> WHAT IS NEEDED: What must be handed in is the entire listing, exactly as written, with no pictures.

+++++

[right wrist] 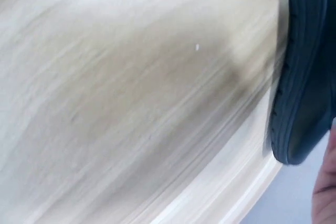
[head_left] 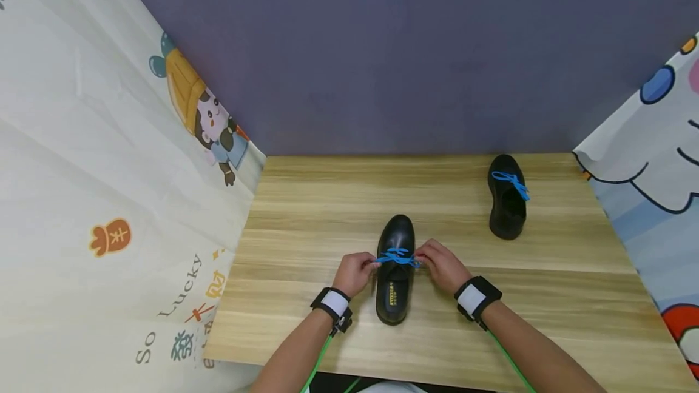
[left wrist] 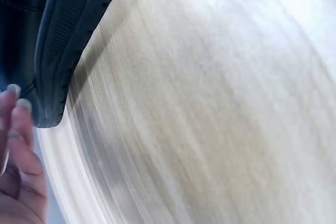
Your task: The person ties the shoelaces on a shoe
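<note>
A black leather shoe (head_left: 394,302) lies on the wooden table, toe pointing away, with a blue shoelace (head_left: 397,256) across its front. My left hand (head_left: 355,273) pinches the lace at the shoe's left side. On the other side, my right hand (head_left: 440,265) pinches the lace between thumb and fingers. In the left wrist view, the shoe's sole edge (left wrist: 63,40) and my left fingers (left wrist: 26,156) show at the left. The right wrist view has the shoe's side (right wrist: 302,77) at its right edge, with only a bit of my right hand (right wrist: 326,182) visible.
A second black shoe (head_left: 505,223) with a blue lace tied in a bow stands at the back right of the wooden table (head_left: 306,199). Behind the table rises a dark grey-blue panel (head_left: 382,53). Printed cloths hang at the left (head_left: 65,156) and right.
</note>
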Available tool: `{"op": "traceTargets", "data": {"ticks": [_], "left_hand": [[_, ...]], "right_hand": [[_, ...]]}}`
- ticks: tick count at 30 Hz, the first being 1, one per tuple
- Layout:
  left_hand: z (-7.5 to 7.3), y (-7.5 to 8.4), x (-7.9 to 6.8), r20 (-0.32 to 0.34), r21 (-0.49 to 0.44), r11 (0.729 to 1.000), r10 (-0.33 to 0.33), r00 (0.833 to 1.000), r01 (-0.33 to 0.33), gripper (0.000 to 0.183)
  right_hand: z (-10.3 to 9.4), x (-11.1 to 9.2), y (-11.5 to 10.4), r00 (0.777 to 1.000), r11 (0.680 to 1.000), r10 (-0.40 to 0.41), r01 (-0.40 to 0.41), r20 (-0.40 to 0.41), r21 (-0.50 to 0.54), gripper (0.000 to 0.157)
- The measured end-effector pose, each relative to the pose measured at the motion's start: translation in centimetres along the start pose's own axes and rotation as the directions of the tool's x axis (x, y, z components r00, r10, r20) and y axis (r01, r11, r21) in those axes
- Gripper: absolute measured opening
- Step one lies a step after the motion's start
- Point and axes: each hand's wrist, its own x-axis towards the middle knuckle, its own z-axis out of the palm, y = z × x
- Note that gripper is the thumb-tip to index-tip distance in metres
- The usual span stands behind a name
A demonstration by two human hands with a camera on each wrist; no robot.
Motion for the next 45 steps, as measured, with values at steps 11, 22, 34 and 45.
{"op": "traceTargets", "data": {"ticks": [11,22,34,45], "left_hand": [[0.4,2.3,0.5,-0.022,0.058,0.998,-0.010,1.000,0.011,0.049],[2.2,5.6,-1.0,0.196,0.317,0.923,0.164,0.967,-0.220,0.105],[3.7,6.3,-4.1,0.226,0.434,0.853,0.209,0.951,-0.291,0.115],[5.1,5.9,-4.6,0.152,0.475,0.840,0.216,0.965,-0.263,0.077]], "right_hand": [[-2.7,0.2,0.9,0.984,0.979,0.180,-0.178,0.008,-0.100,0.027],[-6.1,0.2,3.4,0.976,0.956,0.209,-0.216,-0.051,-0.197,0.057],[-9.7,-0.7,6.4,0.966,0.918,0.239,-0.257,-0.098,-0.301,0.069],[-8.0,-2.4,6.1,0.963,0.929,0.246,-0.268,-0.115,-0.256,0.073]]}}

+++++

> ANSWER TO THE PROBLEM:
[right wrist] 
[head_left] 
[left wrist] 
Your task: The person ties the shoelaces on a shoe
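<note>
A black leather shoe (head_left: 394,302) lies on the wooden table, toe pointing away, with a blue shoelace (head_left: 397,256) across its front. My left hand (head_left: 355,273) pinches the lace at the shoe's left side. On the other side, my right hand (head_left: 440,265) pinches the lace between thumb and fingers. In the left wrist view, the shoe's sole edge (left wrist: 63,40) and my left fingers (left wrist: 26,156) show at the left. The right wrist view has the shoe's side (right wrist: 302,77) at its right edge, with only a bit of my right hand (right wrist: 326,182) visible.
A second black shoe (head_left: 505,223) with a blue lace tied in a bow stands at the back right of the wooden table (head_left: 306,199). Behind the table rises a dark grey-blue panel (head_left: 382,53). Printed cloths hang at the left (head_left: 65,156) and right.
</note>
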Available tool: `{"op": "traceTargets", "data": {"ticks": [_], "left_hand": [[_, ...]], "right_hand": [[_, ...]]}}`
- ticks: tick count at 30 Hz, the first being 1, one per tuple
- Layout:
  left_hand: z (-7.5 to 7.3), y (-7.5 to 8.4), x (-7.9 to 6.8), r20 (-0.32 to 0.34), r21 (-0.49 to 0.44), r11 (0.729 to 1.000), r10 (-0.33 to 0.33), r00 (0.833 to 1.000), r01 (-0.33 to 0.33), gripper (0.000 to 0.183)
  right_hand: z (-10.3 to 9.4), x (-11.1 to 9.2), y (-11.5 to 10.4), r00 (0.777 to 1.000), r11 (0.680 to 1.000), r10 (-0.40 to 0.41), r01 (-0.40 to 0.41), r20 (-0.40 to 0.41), r21 (-0.50 to 0.54), gripper (0.000 to 0.157)
- The measured end-effector pose, each relative to the pose measured at the motion's start: translation in centimetres along the start pose's own axes and rotation as the directions of the tool's x axis (x, y, z components r00, r10, r20) and y axis (r01, r11, r21) in those axes
- Gripper: absolute measured opening
- Step one lies a step after the motion's start
- Point and axes: each hand's wrist, its own x-axis towards the middle knuckle, its own z-axis out of the palm, y = z × x
- Note that gripper is the thumb-tip to index-tip distance in metres
- The usual span stands behind a name
A demonstration by two human hands with a camera on each wrist; no robot.
Motion for the next 45 steps, as measured, with values at steps 11, 22, 34 and 45.
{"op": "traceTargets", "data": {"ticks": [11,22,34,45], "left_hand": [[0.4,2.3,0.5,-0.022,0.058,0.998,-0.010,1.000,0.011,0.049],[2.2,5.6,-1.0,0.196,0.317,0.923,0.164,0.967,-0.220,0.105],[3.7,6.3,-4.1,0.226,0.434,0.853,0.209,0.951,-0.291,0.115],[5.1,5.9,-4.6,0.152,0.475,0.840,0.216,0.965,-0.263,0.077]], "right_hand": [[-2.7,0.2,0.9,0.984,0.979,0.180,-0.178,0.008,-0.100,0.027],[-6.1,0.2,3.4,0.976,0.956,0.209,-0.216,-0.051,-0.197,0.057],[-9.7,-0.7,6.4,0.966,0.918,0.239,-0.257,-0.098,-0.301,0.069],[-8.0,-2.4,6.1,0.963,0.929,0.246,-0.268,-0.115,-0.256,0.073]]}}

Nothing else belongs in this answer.